![fuzzytime windows fuzzytime windows](https://colbertondemand.com/wp-content/uploads/2019/11/101117-F-4338B-049-1.jpg)
IEEE Transaction on Evolutionary Computation 6: 182-197. A fast and elitist multiobjective genetic algorithm: NSGA-II. Computers and Operations Research 39: 2033-2050. A parallel iterated tabu search heuristic for vehicle routing problems.

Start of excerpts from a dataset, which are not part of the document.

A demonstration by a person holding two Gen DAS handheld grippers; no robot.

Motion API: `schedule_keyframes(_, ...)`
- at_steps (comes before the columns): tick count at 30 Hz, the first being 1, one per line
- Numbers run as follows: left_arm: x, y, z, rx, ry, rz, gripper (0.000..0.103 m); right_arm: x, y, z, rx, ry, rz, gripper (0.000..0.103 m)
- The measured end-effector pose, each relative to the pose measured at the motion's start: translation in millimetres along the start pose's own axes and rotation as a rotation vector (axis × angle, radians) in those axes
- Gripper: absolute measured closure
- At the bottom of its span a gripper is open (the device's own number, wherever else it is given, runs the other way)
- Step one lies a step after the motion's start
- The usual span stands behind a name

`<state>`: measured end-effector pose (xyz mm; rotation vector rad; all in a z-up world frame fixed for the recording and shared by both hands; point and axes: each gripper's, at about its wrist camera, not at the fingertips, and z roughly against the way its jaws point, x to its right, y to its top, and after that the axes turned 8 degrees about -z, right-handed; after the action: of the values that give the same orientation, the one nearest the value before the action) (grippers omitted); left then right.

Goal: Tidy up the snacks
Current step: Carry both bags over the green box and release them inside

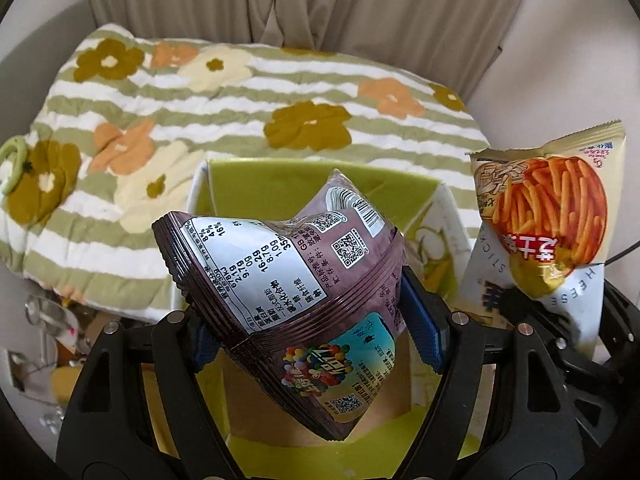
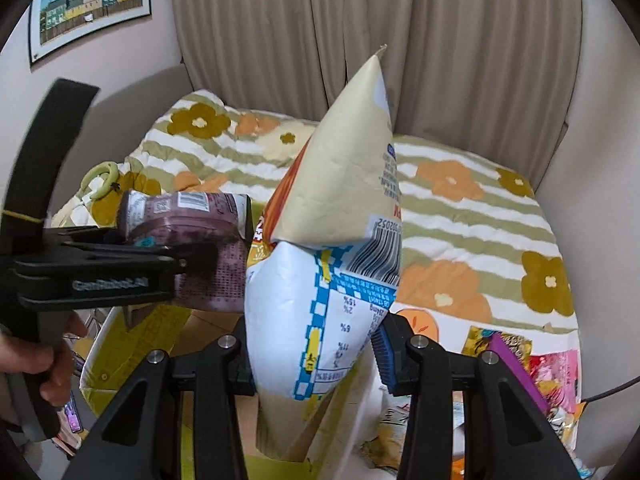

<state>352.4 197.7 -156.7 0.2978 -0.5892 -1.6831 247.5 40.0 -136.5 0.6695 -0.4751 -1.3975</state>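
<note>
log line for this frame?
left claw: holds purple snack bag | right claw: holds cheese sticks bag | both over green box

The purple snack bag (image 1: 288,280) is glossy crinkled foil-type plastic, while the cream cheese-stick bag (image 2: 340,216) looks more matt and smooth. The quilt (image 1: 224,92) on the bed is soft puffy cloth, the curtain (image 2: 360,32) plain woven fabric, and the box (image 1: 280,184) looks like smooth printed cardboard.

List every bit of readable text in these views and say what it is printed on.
"GenRobot.AI": side of the left gripper, slightly blurred.
"HEESE" and "STICKS", upside down: cream snack bag in the right gripper.
"16.2g", "8.7g", "9.7g": nutrition table on the purple snack bag.
"202052": beside the cream bag's barcode.
Chinese print, QR codes, percentages: too small to read.
</note>
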Motion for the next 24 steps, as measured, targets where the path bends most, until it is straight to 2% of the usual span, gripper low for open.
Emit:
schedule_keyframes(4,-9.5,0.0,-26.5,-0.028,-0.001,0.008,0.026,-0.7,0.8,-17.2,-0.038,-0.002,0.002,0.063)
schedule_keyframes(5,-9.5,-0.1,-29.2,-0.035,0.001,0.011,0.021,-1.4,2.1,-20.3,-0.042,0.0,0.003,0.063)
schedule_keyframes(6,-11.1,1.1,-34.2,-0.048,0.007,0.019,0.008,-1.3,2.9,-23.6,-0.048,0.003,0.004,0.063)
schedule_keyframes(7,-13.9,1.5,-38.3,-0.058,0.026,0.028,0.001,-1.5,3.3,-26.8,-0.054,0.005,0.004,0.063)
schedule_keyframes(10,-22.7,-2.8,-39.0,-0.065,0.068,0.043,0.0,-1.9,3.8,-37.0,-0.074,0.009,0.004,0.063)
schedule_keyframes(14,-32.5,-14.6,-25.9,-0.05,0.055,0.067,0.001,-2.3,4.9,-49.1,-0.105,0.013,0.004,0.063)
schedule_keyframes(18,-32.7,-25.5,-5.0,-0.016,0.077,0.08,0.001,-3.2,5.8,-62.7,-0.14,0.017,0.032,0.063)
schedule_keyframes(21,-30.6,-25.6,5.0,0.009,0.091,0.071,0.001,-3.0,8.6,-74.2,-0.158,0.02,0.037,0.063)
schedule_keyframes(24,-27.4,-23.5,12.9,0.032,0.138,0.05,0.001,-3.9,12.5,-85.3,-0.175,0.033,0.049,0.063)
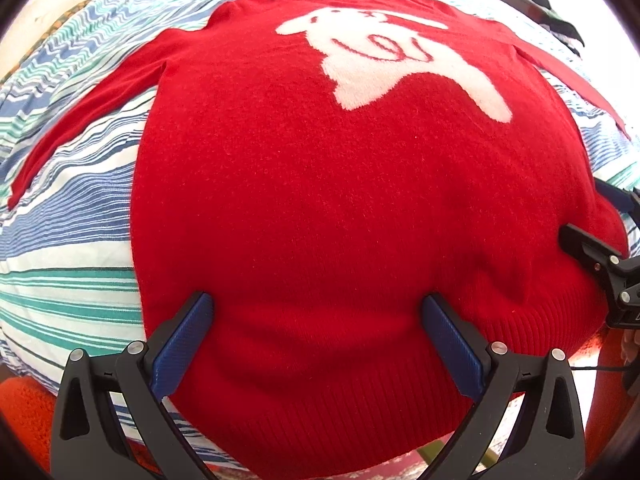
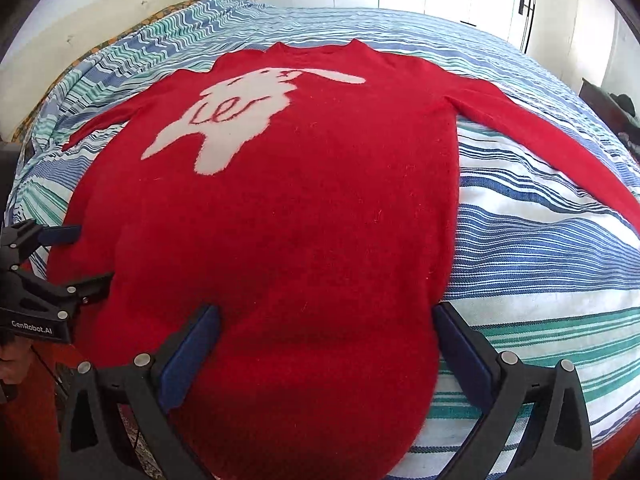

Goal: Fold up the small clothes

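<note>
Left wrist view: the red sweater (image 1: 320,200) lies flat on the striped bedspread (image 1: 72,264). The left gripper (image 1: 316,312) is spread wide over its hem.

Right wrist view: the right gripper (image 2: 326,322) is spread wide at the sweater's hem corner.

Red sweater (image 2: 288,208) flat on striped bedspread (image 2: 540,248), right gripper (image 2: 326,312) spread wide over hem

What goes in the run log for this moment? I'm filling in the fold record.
stage: pre-fold | red sweater flat on striped bedspread | left gripper open at hem | right gripper open at hem | sleeves spread
</note>
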Action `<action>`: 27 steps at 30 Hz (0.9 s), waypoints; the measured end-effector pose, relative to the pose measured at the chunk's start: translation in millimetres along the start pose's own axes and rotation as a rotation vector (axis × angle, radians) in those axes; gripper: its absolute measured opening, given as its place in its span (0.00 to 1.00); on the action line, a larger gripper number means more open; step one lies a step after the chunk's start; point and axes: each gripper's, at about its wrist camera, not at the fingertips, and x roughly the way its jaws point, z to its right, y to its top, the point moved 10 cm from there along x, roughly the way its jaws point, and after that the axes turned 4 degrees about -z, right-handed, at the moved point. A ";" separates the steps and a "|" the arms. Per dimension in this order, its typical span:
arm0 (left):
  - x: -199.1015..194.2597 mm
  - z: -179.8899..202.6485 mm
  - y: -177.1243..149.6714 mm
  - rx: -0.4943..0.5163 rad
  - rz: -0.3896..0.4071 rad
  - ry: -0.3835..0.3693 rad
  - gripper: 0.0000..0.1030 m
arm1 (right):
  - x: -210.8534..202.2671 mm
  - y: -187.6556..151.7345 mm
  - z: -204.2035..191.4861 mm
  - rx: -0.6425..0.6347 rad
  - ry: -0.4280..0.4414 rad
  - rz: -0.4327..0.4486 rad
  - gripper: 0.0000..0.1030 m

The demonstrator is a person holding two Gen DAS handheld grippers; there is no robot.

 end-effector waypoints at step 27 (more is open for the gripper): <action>-1.6 6.7 -1.9 0.022 0.019 0.021 1.00 | 1.6 -5.5 -1.8 -0.041 -0.039 0.039 1.00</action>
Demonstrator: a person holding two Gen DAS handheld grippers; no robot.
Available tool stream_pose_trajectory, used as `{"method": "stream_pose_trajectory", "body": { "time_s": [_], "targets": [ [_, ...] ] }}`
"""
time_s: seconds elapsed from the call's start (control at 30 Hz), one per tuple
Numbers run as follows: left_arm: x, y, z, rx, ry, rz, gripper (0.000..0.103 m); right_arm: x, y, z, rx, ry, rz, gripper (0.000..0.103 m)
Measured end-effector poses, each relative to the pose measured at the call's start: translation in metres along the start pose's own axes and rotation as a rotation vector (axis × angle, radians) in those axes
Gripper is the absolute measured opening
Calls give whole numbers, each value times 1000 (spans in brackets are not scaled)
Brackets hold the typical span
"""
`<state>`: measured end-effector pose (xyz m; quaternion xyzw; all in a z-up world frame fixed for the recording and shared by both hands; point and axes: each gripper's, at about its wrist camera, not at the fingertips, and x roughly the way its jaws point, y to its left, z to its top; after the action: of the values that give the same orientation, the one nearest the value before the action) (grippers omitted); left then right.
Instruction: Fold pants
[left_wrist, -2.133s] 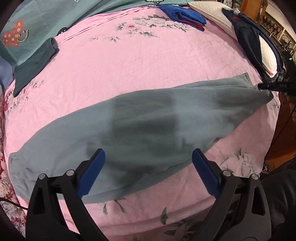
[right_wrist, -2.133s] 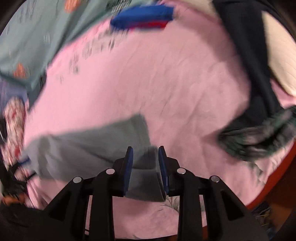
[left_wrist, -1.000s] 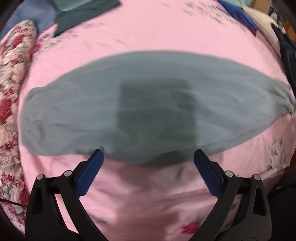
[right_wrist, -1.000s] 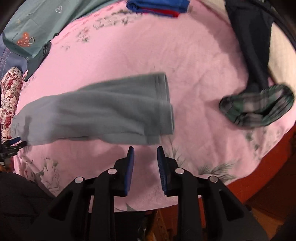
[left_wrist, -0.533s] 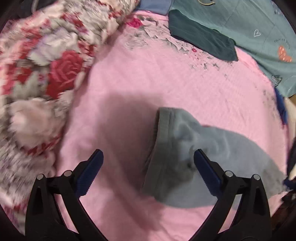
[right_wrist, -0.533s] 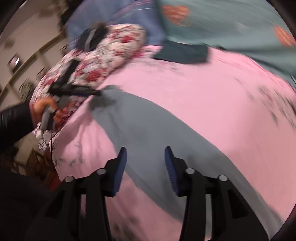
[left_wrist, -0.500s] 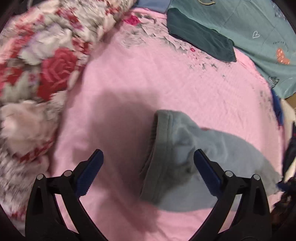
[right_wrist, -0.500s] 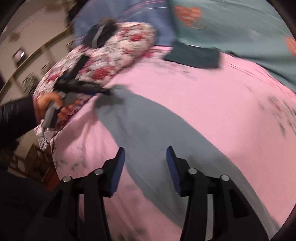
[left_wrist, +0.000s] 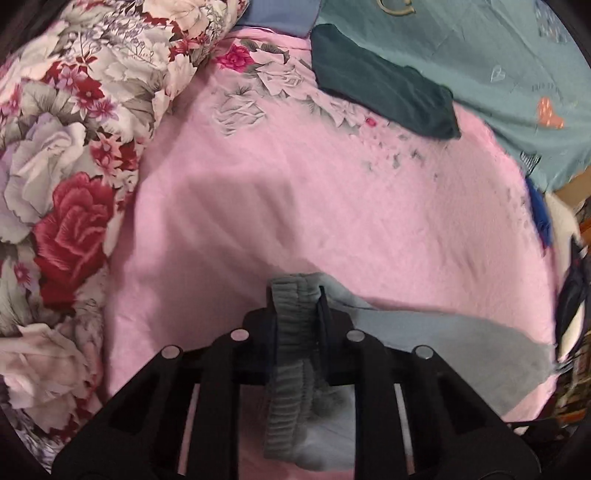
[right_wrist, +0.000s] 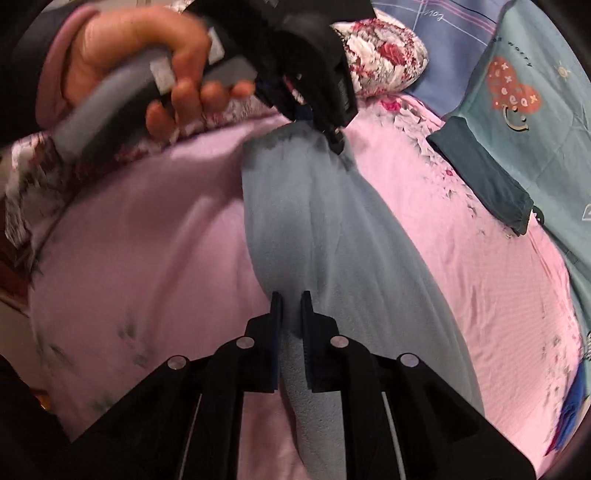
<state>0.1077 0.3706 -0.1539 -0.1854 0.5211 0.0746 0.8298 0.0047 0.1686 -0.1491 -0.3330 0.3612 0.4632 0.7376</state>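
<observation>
A: The pink bedspread (left_wrist: 332, 192) filled everything ahead of both grippers, a floral quilt (left_wrist: 66, 155) heaped off to the left one's left.

B: And the grey pants (right_wrist: 332, 236) lay stretched across it, pinned at two places!

A: Right. The left gripper (left_wrist: 295, 295) had clamped the gathered waistband, fingers nearly together. The right gripper (right_wrist: 291, 301) had pinched a ridge of cloth along the body, probably so both could lift for a fold.

B: Hems?

A: Out of sight. Cloth under the jaws was hidden, and the far right edge was blurred.
</observation>
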Motion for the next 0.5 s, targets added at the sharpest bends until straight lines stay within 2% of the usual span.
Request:
{"method": "stream_pose_trajectory", "body": {
  "time_s": [0.03, 0.07, 0.1, 0.13, 0.17, 0.2, 0.23, 0.3, 0.37, 0.43, 0.5],
  "targets": [
    [9, 0, -5, 28, 17, 24, 23, 8, 3, -2, 2, 25, 5, 15],
    [15, 0, -8, 38, 17, 44, 30, 18, 2, -4, 16, 61, 33, 19],
    [16, 1, -9, 36, 5, 81, 61, 22, -1, -5, 41, 86, 52, 26],
    [13, 4, -8, 23, -20, 143, 83, 14, -8, -6, 79, 94, 65, 31],
    [7, 6, -6, 8, -50, 162, 84, 4, -16, -5, 117, 78, 78, 35],
    [-3, 11, -4, -9, -82, 155, 84, -11, -28, -7, 171, 43, 89, 51],
    [-10, 12, -3, -18, -95, 151, 85, -31, -45, -15, 245, -1, 81, 57],
    [-27, 10, -4, -15, -139, 197, 85, -58, -81, -38, 388, -22, 40, 59],
    [-47, -9, -7, 60, -192, 220, 85, -83, -124, -76, 554, 5, -14, 59],
    [-61, -38, -17, 154, -221, 183, 85, -110, -168, -122, 737, 18, -47, 59],
    [-64, -76, -32, 231, -221, 70, 85, -132, -204, -166, 909, 20, -33, 53]
  ]
}}
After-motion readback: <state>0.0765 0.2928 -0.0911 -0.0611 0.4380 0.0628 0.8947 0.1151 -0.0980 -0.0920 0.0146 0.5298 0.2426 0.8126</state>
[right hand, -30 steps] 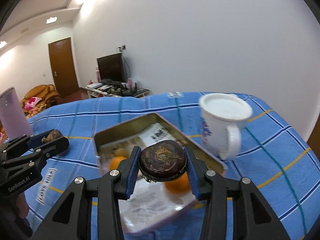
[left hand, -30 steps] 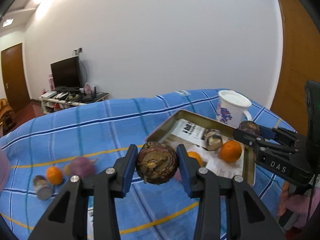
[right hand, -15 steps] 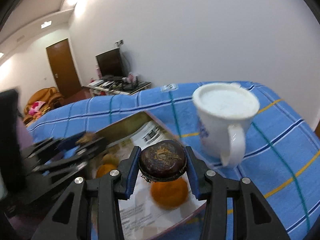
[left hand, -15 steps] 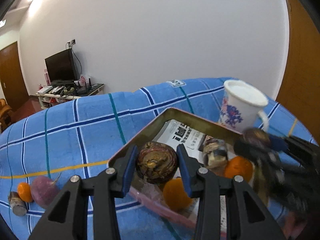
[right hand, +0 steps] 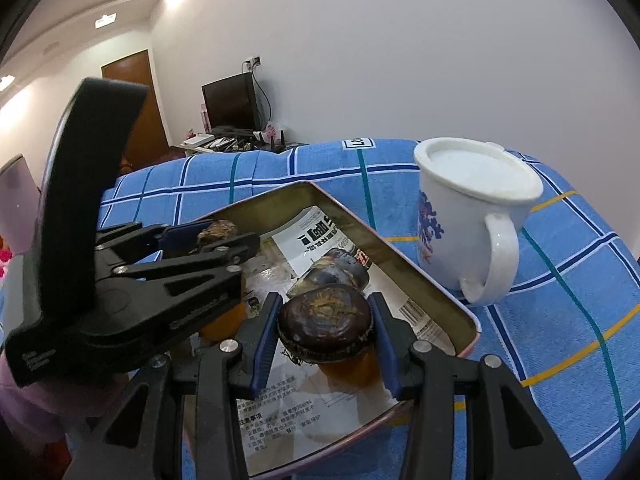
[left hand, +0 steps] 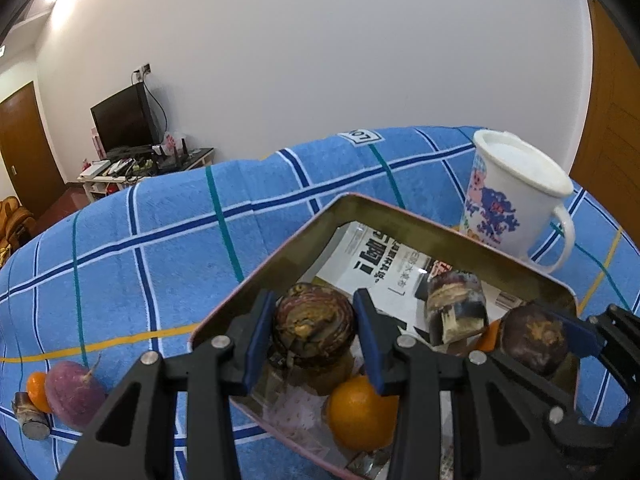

Cordeau, J.F., Maischberger, M., 2012.Dynamic column generation for dynamic vehicle routing with time windows. Computers and Operations Research 38: 954-966. An ant colony algorithm hybridized with insertion heuristics for the time dependent vehicle routing problem with time windows. Computers and Operations Research 38(6): 954-966. Blaseiro, S.R., Loiseau, I., and Ramonet, J., 2011.Scenariobased planning for partially dynamic vehicle routing with stochastic customers. Bent, R., W., and Van Hentenryck, P., 2004.Expert Systems with Applications 40: 376-383.
![fuzzytime windows fuzzytime windows](https://i.stack.imgur.com/HBo2I.jpg)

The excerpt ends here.